We have one question: “Is there a minimum number of employees? Is there a solution for a firm with two employees?”
Dan:
That’s a good question.
Typically, most PEOs like to see at least 10 employees enrolled in healthcare to qualify. That said, there are PEOs that specialize in micro-firms—companies smaller than that. There are PEOs that can work with firms as small as two employees and still provide a full solution.
Another question: “Can you do this as a mix—with some on the PEO and some remaining as regular employees?”
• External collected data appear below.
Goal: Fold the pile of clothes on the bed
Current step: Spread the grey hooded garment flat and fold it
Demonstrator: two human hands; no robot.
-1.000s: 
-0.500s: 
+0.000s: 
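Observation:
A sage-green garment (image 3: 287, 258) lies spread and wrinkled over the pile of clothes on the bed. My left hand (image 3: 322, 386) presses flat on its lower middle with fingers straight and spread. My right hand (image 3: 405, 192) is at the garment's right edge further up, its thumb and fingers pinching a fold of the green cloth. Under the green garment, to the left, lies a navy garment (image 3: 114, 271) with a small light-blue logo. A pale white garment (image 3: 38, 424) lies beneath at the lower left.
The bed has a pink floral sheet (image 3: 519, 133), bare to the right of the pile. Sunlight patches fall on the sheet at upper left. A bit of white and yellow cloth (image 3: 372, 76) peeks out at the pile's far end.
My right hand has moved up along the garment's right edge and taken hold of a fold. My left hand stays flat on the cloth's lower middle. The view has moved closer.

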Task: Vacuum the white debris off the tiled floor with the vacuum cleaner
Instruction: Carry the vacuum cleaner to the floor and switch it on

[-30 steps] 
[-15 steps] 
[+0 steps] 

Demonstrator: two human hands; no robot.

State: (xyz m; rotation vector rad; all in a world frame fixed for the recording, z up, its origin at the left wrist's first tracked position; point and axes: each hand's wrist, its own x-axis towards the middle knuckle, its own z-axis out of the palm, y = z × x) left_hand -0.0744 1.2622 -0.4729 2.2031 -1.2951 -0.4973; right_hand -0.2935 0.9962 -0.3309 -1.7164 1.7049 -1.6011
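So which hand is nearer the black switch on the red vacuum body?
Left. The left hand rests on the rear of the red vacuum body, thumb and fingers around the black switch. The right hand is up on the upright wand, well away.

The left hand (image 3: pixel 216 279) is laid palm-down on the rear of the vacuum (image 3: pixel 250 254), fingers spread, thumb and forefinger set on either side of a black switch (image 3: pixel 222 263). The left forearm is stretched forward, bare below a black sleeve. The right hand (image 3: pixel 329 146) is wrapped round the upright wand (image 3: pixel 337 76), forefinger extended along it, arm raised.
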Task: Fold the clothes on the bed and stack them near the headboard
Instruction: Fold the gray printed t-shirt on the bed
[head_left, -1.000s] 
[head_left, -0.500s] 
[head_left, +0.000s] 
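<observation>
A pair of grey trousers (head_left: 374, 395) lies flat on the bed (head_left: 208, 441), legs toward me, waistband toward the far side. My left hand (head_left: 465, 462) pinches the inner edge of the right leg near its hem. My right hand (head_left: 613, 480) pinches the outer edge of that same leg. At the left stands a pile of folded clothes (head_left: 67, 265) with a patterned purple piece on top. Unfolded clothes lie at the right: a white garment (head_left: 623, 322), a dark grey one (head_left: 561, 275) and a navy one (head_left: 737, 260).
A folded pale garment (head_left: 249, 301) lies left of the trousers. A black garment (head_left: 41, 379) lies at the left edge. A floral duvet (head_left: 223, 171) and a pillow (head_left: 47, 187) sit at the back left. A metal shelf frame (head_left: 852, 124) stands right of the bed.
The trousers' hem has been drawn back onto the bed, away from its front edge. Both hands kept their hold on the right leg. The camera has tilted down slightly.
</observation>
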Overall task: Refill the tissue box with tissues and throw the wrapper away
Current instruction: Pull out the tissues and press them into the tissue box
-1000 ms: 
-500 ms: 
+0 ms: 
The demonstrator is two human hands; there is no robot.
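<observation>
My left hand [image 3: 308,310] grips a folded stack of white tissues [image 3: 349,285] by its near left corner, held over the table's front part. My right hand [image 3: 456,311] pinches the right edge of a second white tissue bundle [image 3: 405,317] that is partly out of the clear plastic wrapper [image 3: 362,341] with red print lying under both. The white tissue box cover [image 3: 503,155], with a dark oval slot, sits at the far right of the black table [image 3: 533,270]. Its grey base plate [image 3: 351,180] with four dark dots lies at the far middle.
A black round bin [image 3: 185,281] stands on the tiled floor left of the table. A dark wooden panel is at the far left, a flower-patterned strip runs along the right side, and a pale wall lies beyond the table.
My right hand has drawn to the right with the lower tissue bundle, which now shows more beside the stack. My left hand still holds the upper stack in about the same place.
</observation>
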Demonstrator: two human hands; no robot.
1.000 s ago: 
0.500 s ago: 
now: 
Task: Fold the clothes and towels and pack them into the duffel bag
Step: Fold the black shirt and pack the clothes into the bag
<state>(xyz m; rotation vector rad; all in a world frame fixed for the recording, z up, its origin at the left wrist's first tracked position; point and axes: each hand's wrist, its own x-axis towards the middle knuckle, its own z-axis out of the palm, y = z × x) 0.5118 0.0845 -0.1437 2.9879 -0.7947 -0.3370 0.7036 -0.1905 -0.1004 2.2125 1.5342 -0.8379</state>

All of your people are still your employees. When you enter into a PEO partnership, typically all employees enter the co-employment relationship. However, some companies structure things so that one entity or division is on the PEO and another is not. I have seen organizations carve it up that way across entities.
Emma:
Just a quick clarification as well: if you’d like a certificate or AIA credit, please email me rather than putting your information in the chat. The chat disappears after the webinar ends, and it’s easier to track via email.
My email is in the chat box—send me a note and I’ll be happy to provide your certificate or report your credit.
It doesn’t look like we have any more questions, so thank you, Dan. I appreciate you taking the time.
If anyone has questions for Dan, his contact information is on the screen, and I’ll also provide the presentation or any follow-up information you need.
I hope everyone has a great day, and thank you for joining us.